We verify \(B \in X\) by plugging in the coordinates of \(B\):

\[ 2 \cdot 1 - 1 - 2 \cdot (-1) = 3, \]

so it satisfies the equation defining \(X\). We now compute \(C = p_X(A)\). The normal vector of the plane \(X\) is \(n = (2,-1,-2)\). Thus \(C = A - r n = (6-2r,-1+r,-4+2r)\), for some \(r \in {\bf R}\). In order for \(C \in X\), this needs to satisfy the equation defining \(X\), i.e.,

\[ 2(6-2r)-(-1+r)-2(-4+2r) = 3, \]

which simplifies to \(21 - 9r = 3\), i.e., \(r = 2\) and \(C = (2,1,0)\).

The plane containing the points \(A, B, C\) is of the form

\[ A + L(C-A, B-A). \]

In order to present this in cartesian form, we compute the orthogonal complement of \(C-A=(-4,2,4)\) and \(B-A=(-5,2,3)\), which is the line spanned by \(w := (-1, -4, 1)\). The plane is then given by

\[ \{x \in {\bf R}^3 | {\left \langle x, w \right \rangle} = {\left \langle A, w \right \rangle}\}, \]

i.e.,

\[ \{x \in {\bf R}^3 | -x_1 - 4x_2 + x_3 = -6\}. \]

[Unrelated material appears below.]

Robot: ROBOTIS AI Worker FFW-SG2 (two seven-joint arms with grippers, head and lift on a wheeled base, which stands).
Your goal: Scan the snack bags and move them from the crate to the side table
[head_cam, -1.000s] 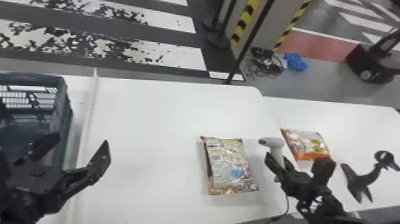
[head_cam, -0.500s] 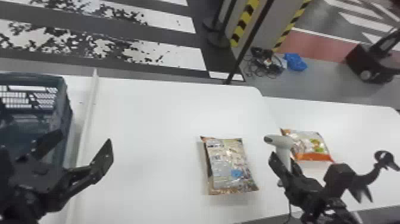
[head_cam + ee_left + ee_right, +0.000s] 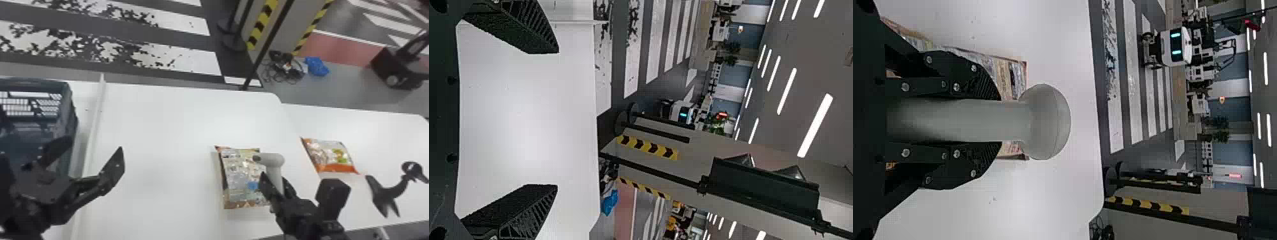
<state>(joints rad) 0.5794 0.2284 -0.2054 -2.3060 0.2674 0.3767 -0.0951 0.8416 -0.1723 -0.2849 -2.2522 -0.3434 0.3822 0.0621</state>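
The right gripper (image 3: 274, 179) clamps a handheld scanner (image 3: 275, 160) by the silvery snack bag (image 3: 237, 178); left of that bag, the left gripper (image 3: 94, 144) stands spread.

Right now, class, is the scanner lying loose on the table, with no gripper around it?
No, the scanner is clamped between the fingers of the right gripper.

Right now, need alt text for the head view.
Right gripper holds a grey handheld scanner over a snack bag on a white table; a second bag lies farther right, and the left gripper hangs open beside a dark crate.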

The line that a) passes through \(B\), b) is contained in the plane \(X\) and c) is orthogonal to the line passing through \(A\) and \(B\), is given by

\[ L = B + L(v). \]

By the conditions, \({\left \langle v, B-A \right \rangle} = 0\) and \({\left \langle v, n \right \rangle} = 0\). I.e., \(v\) is any non-zero vector in the orthogonal complement of \(B-A=(-5,2,3)\) and \(n=(2,-1,-2)\), for example \(v = w = (-1,-4,1)\). Thus

\[ L =(1,1,-1) + L(-1,-4,1). \]

The direction vector of \(M_t\) can be found by choosing two points on \(M_t\), for example \(E = (0,2,-1)\) and \(F = (1,2+t,-2)\). So the direction vector of \(M_t\) is equal to \(F-E = (1,t,-1)\). This needs to be orthogonal to \(n = (2,-1,-2)\). I.e., \({\left \langle n, F-E \right \rangle} = 0\), which gives \(2 - t +2 = 0\), so \(t=4\).